# The Plough at Piling .. Review .. YUK



## QFour (Oct 13, 2016)

Latitude = 51.557848 Longitude = -2.625718

Please may I suggest that this one is removed from the database it's absolutely terrible. Ok it's got a nice flat car park but as you enter the doors to the bar have a look at the state of the toilet doors. They are absolutely filthy. The place itself is not much better with nice sticky tables to stop your plate sliding around.

My meal was edible but SWMBO ordered the Special Lamb Chops .. These had been cooked to death in a deep fat fryer. Meg ( The Dog ) didn't mind. We didn't feel like complaining because we would have then felt we had to move.


----------



## delicagirl (Oct 13, 2016)

wouldn't it have been kinder to have drawn it to the attention of the landlord and explained your dissatisfaction before advertising it on the www ?   you don't know how he would have responded  ....

if businesses are not told that their customers are not happy how are they to improve their service to us all ?


----------



## mistericeman (Oct 13, 2016)

Nail on head ^^^^ 

I have thankfully had to complain very rarely BUT I am rather untypically English in that I am fully prepared to complain (quietly and politely at first ) 

I see it as the least i can do to give someone the chance to correct things before reaching for the keyboard ;-)


----------



## Mul (Oct 13, 2016)

Well then, one swallow clearly does make a Summer ... !

Then the audacity safe behind a screen c:  to name and shame on a public forum without giving them any redress.
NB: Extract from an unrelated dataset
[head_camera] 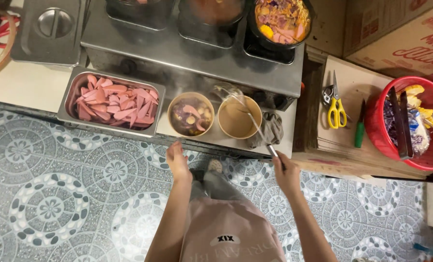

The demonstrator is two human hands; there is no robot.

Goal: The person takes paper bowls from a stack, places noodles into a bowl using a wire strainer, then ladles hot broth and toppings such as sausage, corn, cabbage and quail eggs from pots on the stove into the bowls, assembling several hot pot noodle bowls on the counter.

I commend your bravery ? You didn't even feel like complaining because you wanted to stay and not move, just compounding the tosh and nonsense.

Sounds like a letter to the editor for the Caravan Club.... grot rot.

:wave:

Chrz Mul


----------



## Robmac (Oct 13, 2016)

I think to have it removed would be wrong.

People have different expectations of pubs. I myself do not like the sterile wine bar or Wetherspoon type pubs, more of a spit and sawdust man myself! Sadly, the old style pubs are dying out, which I think is a great shame.

A critical review is fine though, after all, there are many on Tripadvisor and the like for people to form their own opinions on. I do think you have worded it a bit strongly, but if that's your opinion, so be it.


----------



## delicagirl (Oct 13, 2016)

there are mixed reviews on trip advisor  - maybe it depends on which staff are working...


----------



## Robmac (Oct 13, 2016)

delicagirl said:


> there are mixed reviews on trip advisor  - maybe it depends on which staff are working...



Quite possibly, or he simply caught them on a bad day.

The reviews on Tripadvisor are mainly 'Excellent'.


----------



## QFour (Oct 13, 2016)

We fancied a nice last night before heading home and there was not much nearby and no 3G signal. We phoned one pub and got no reply. Normally we do check Trip Advisor but on this occasion we didn't.


----------



## Canalsman (Oct 13, 2016)

QFour said:


> Latitude = 51.557848 Longitude = -2.625718
> 
> Please may I suggest that this one is removed from the database it's absolutely terrible. Ok it's got a nice flat car park but as you enter the doors to the bar have a look at the state of the toilet doors. They are absolutely filthy. The place itself is not much better with nice sticky tables to stop your plate sliding around.
> 
> My meal was edible but SWMBO ordered the Special Lamb Chops .. These had been cooked to death in a deep fat fryer. Meg ( The Dog ) didn't mind. We didn't feel like complaining because we would have then felt we had to move.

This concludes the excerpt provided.